Coming Out of the Dark

The clouds have begun to part. Literally. Monday the sun peeked through for the first time in nearly a week and with that sun peeked through my strength and even some clarity of mind. After Saturday night's horrific experience things began to look up. I suppose it's all relative, right?

Sunday I was strong enough to get out of the house and instead spend the afternoon on my parent's living room recliner watching Dante's Peak and USA vs. Canada. I got to see my little bro, which is nice and he even accompanied me on my short walk around the neighborhood. I still felt nauseous and weak but nothing compared to the days prior.

Monday, I drove myself to the Hartford Cancer Center for an appointment. It was a balmy 45 degrees and I had the car sunroof open blaring a Judy Garland Broadway compilation CD a friend had dropped off for me. I felt great in big part due to the fact that I had a good, solid bowel movement. I thought that the moment was deserving of trumpets and fireworks. Though they didn't come, they did play in my head. I felt a million times better. And after the puke, when I suddenly came out of that nausea cloud, it felt as if I'd found my legs again after months at sea. For four days straight it felt as if I had just stepped off the ride at the amusement park that spins so fast it makes you stick to the wall and the floor drops out from underneath you. I always hated that ride. It felt like my stomach was not in my abdomen, but instead in my throat, and that what was in my abdomen was churning through my intestines in a radioactive manner. No. Sudden.

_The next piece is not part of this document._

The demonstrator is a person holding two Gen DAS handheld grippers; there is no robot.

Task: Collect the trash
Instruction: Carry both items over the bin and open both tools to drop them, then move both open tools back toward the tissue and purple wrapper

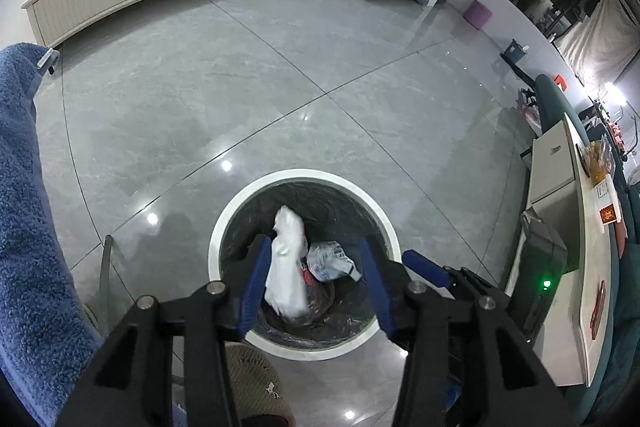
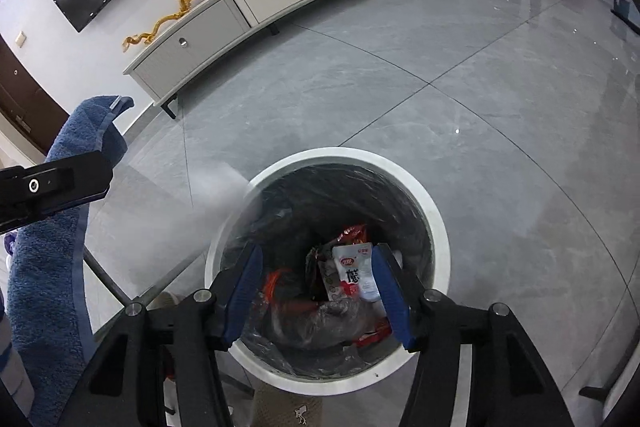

Movements.

I even wore jeans and a cute top to Monday's appointment. I showered and put on mascara. These were big steps. I certainly wasn't feeling 100%, but I'd say 65%. Today, we're up another 10 or so percentage points. I joked and laughed with the ladies in the lab. We talked about Justin Timberlake and his Soupville SNL skit. Denise, my favorite, was there to take my blood and she was so concerned about what I was going through. She gets all teary-eyed and always tells me that she loves me. I found out that she's no longer out at the Avon Cancer Center where I'll now be having most of my appointments since it's much closer for me. This was sad news, but I know we'll pass each other.

I met with Dr. Dailey and told him about my weekend escapades with the constipation, the nausea, the vomiting. He was sympathetic and we talked about some new options that we can try for ICE round 2 that might help things, including more steroid and a medical marijuana-like nausea blocker (oooooooh) that he says works well with a lot of young people. Despite my weekend symptoms, he thought that I was doing very well with everything, considering. This was encouraging. My blood levels were still holding okay. I'm a bit anemic but he wasn't too concerned. He wants to continue to check my blood every other day. He expects the big drop to happen this weekend and for my white blood cells to stay low (nearly non-existent) for at least a week when the marrow stimulating effects of the Neulasta shot wear off and the chemo effects really kick in. From this weekend forward I'll have to really confine myself to home and controlled environments. No movies. No restaurants. No big crowds. Definitely no contact with anyone who is remotely sick. If I catch a bug of any sort not only could it delay my treatment schedule but my body might not be able to fight it off. I am not going to let that happen so I plan on heeding his warnings to the extreme.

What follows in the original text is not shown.